======== Supplied data ========
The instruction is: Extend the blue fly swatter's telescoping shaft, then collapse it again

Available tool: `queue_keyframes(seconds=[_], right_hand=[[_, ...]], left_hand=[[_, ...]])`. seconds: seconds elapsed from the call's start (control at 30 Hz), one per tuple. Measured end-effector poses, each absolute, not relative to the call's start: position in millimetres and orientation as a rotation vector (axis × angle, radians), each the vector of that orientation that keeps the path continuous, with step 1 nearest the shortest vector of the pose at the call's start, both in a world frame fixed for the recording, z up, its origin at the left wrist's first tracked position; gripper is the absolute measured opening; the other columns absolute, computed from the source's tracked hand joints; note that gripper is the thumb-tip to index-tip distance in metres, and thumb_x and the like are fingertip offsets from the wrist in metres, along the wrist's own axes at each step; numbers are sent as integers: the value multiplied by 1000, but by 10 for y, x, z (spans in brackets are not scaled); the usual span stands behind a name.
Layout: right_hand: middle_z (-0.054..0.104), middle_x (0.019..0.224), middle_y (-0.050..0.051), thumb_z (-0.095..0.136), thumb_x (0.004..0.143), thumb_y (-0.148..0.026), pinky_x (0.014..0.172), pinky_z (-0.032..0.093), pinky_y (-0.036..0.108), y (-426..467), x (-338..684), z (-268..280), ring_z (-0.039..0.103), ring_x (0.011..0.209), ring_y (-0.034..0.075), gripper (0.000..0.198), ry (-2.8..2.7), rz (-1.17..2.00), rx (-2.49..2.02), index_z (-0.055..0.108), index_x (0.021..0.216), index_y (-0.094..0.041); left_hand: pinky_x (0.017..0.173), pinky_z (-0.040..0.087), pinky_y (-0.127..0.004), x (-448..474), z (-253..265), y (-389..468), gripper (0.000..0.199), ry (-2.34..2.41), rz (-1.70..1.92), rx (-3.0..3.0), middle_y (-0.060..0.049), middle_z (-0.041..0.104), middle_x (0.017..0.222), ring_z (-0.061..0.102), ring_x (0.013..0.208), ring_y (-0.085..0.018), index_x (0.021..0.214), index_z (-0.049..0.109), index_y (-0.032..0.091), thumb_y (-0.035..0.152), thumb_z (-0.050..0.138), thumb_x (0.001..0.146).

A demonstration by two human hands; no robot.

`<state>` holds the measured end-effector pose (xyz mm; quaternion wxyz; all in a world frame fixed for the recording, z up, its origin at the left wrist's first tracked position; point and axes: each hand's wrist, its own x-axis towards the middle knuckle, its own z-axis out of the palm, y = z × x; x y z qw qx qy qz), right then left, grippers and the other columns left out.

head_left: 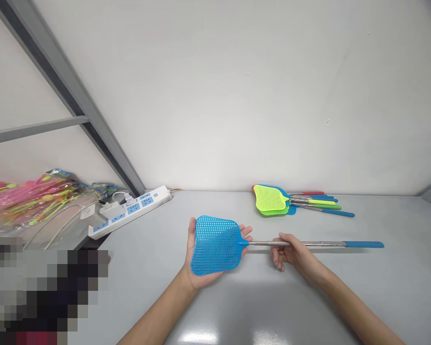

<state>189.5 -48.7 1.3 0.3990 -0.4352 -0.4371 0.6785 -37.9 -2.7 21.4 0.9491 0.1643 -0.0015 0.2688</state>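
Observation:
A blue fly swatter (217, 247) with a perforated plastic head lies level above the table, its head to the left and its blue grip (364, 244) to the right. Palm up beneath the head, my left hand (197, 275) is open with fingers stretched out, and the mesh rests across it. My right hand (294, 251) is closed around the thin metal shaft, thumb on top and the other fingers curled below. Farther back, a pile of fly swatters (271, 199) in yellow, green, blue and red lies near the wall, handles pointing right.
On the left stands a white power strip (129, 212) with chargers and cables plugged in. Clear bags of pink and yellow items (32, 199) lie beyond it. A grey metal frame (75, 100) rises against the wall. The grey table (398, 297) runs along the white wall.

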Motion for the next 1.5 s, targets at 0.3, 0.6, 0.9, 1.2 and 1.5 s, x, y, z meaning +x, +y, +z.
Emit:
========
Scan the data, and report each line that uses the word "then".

--- Output below ---
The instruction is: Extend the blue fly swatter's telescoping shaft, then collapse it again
`<state>` holds the measured end-effector pose (xyz mm; quaternion wxyz; all in a world frame fixed for the recording, z up, its origin at the left wrist's first tracked position; point and axes: each hand's wrist, its own x-axis towards the middle knuckle, its own z-axis out of the palm, y = z × x; x y z qw qx qy qz), right then left, grippers and the other columns left out.

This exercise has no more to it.